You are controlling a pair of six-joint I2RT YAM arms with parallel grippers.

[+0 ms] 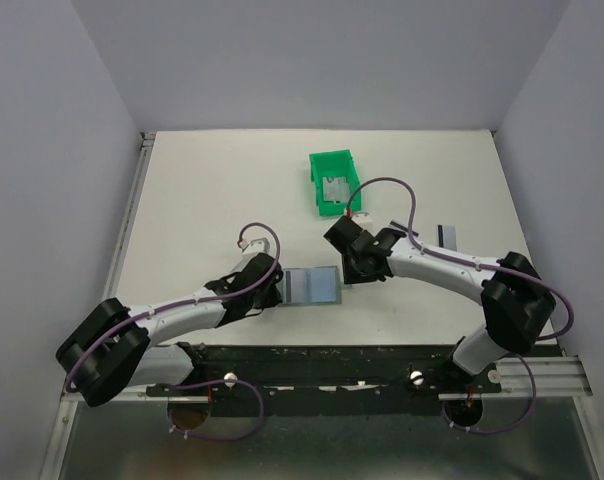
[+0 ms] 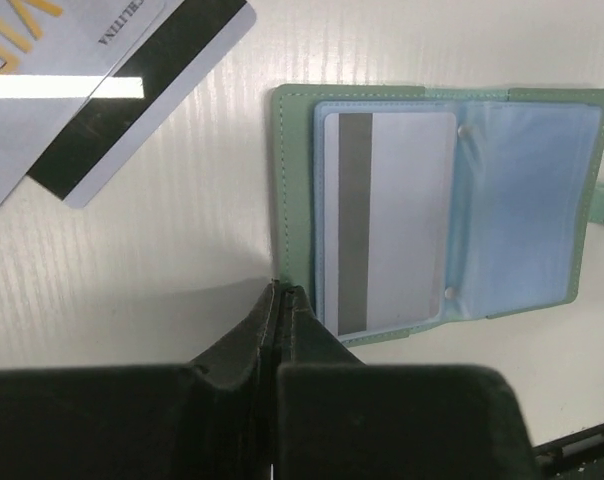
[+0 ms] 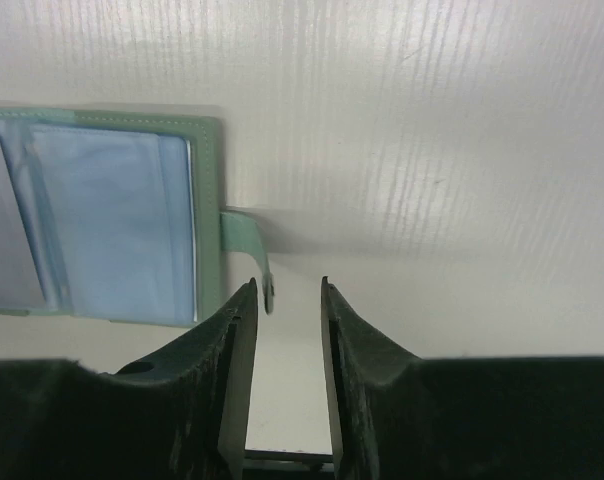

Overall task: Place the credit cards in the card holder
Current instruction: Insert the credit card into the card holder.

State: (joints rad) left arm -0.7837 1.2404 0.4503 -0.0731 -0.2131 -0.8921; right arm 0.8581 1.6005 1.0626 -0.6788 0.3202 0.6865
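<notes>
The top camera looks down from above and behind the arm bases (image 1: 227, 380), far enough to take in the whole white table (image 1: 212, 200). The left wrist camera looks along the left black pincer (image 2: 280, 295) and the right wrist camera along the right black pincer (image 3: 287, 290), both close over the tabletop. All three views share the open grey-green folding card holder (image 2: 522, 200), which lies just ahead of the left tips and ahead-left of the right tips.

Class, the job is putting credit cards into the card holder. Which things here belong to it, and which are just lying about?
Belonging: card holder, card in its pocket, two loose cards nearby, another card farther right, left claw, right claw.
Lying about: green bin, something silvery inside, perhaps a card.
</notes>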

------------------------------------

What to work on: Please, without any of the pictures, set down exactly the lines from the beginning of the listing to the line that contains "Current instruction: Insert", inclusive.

Response area:
You are controlling a pair of six-joint I2RT YAM arms with parallel grippers.

[+0 ms] 
[+0 ms] 
[+0 ms] 

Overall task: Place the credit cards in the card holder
Current instruction: Insert the credit card into the card holder.

Nothing else is left to add to this answer.